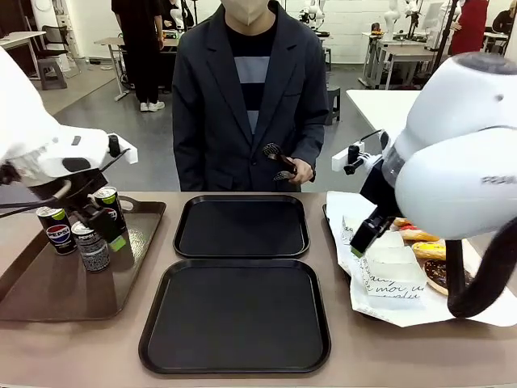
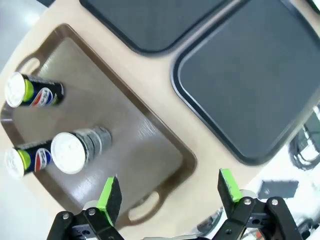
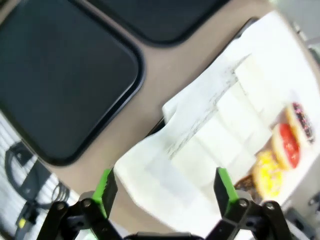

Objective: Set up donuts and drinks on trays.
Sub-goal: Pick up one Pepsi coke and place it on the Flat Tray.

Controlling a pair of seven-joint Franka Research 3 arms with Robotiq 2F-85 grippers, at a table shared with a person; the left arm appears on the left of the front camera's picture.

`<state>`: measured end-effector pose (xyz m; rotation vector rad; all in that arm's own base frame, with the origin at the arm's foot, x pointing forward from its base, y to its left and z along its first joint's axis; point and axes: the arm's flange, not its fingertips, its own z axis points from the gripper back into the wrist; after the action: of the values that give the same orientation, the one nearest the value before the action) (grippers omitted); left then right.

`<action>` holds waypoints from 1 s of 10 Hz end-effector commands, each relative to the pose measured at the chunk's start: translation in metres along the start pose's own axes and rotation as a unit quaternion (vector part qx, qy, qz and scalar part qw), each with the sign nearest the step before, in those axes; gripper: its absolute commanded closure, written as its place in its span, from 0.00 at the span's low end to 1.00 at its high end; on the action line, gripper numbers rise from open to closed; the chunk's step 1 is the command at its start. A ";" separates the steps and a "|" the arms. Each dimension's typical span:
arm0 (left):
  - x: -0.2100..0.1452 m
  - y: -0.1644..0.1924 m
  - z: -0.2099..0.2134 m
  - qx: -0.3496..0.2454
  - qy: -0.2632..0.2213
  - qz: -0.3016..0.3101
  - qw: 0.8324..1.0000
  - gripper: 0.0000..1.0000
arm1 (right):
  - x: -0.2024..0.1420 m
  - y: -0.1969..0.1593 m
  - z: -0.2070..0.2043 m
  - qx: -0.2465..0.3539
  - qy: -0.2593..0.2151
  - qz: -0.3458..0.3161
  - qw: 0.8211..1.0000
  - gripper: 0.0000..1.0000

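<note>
Jaws spread empty on both — left gripper [image 2: 167, 187] above the brown tray [image 2: 150, 145], right gripper [image 3: 164, 184] over white boxes [image 3: 220, 135].

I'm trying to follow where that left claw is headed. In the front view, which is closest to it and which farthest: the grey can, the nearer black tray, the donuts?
1. Grey can, just beside the left gripper on the brown tray.
2. Nearer black tray, in the middle.
3. Donuts, on the far right.
</note>
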<state>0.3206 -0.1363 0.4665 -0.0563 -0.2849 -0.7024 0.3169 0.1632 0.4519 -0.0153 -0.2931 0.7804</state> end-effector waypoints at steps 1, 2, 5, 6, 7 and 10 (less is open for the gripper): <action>-0.079 -0.020 -0.023 -0.019 0.006 0.014 1.000 0.00 | -0.097 0.027 -0.015 0.040 -0.016 0.007 0.999 0.00; 0.000 0.000 0.000 0.000 0.000 0.000 1.000 0.00 | 0.000 0.000 0.000 0.000 0.000 0.000 1.000 0.00; -0.007 -0.003 0.008 -0.009 0.009 0.004 1.000 0.00 | -0.007 0.004 0.014 0.014 0.001 0.003 1.000 0.00; -0.014 0.025 0.009 -0.061 -0.054 0.103 0.991 0.00 | -0.027 -0.031 0.013 0.105 -0.065 -0.120 0.985 0.00; -0.027 0.048 0.016 -0.128 -0.113 0.154 0.973 0.00 | -0.053 -0.059 0.014 0.162 -0.105 -0.205 0.959 0.00; -0.060 0.108 0.017 -0.246 -0.180 0.241 0.921 0.00 | -0.128 -0.146 0.008 0.219 -0.175 -0.356 0.891 0.00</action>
<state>0.3439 -0.0230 0.4863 -0.6282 -0.3944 -0.2714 0.3432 -0.0070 0.4703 0.5574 -0.3624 0.1884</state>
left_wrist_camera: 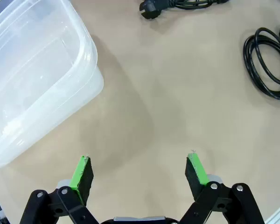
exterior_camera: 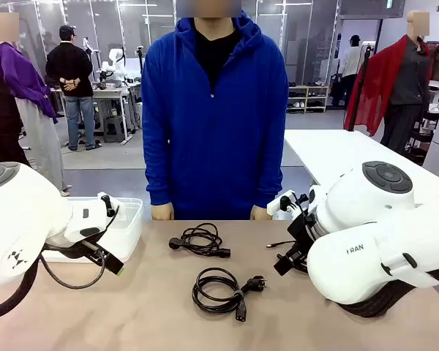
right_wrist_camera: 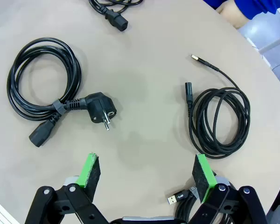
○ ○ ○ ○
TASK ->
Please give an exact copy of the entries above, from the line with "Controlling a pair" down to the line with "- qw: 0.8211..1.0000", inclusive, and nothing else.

WRITTEN SOLUTION ->
Controlling a pair of seven-joint Franka Research 3 arms with Robotiq 2F-85 grippers, at a table shared with a person; the left arm appears on the left of the front camera's picture.

`<state>`: measured end-effector pose (xyz m; rotation vector rad; all in that arm's own base frame, with the origin at the arm's foot, x pointing forward from its base, y to its left and z along its first joint's axis; point and axes: the arm's flange, not its fingertips, its own z axis points from the gripper back into the wrist; after the action: of the values that give the same orientation, the one nearest the value before the action) (grippers omitted); left then right.

`<action>` holds waypoints from 1 s of 10 Hz end-effector commands, each relative to the pose measured at the chunk's start: translation in metres along the start pose's own axes and rotation as a unit quaternion (vector part qx, qy, qz and scalar part qw), each with the sign nearest the step before, in those axes; gripper: its absolute commanded closure, written as its place in its span, from 0.00 at the span's low end to 1.00 at its high end; on the action line, gripper numbers rise from open to closed; the chunk's step 1 is the command at its start. A ";" separates the steps and a "|" the arms. Each dimension's typical span:
arm0 (left):
  - x: -0.2100..0.1452 m
  - y: -0.1644..0.1924 m
  - z: -0.2099..0.2134 m
  - qx: -0.3496..0.2454
  - qy: -0.2632..0.2213
  - qz: -0.3016..0.3101
  - qw: 0.8324..1.0000
  - gripper: 0.0000..1.0000
arm1 (right):
  - x: -0.2024..0.1420 m
  - y: -0.1969..0.1593 m
  - z: -0.2070..0.2043 m
  - qx: -0.2465..0.3539
  - qy: -0.2593..0.2151
  - qz: -0.3458..0.3161
  - qw: 0.8211..1.0000

The reply is now complete.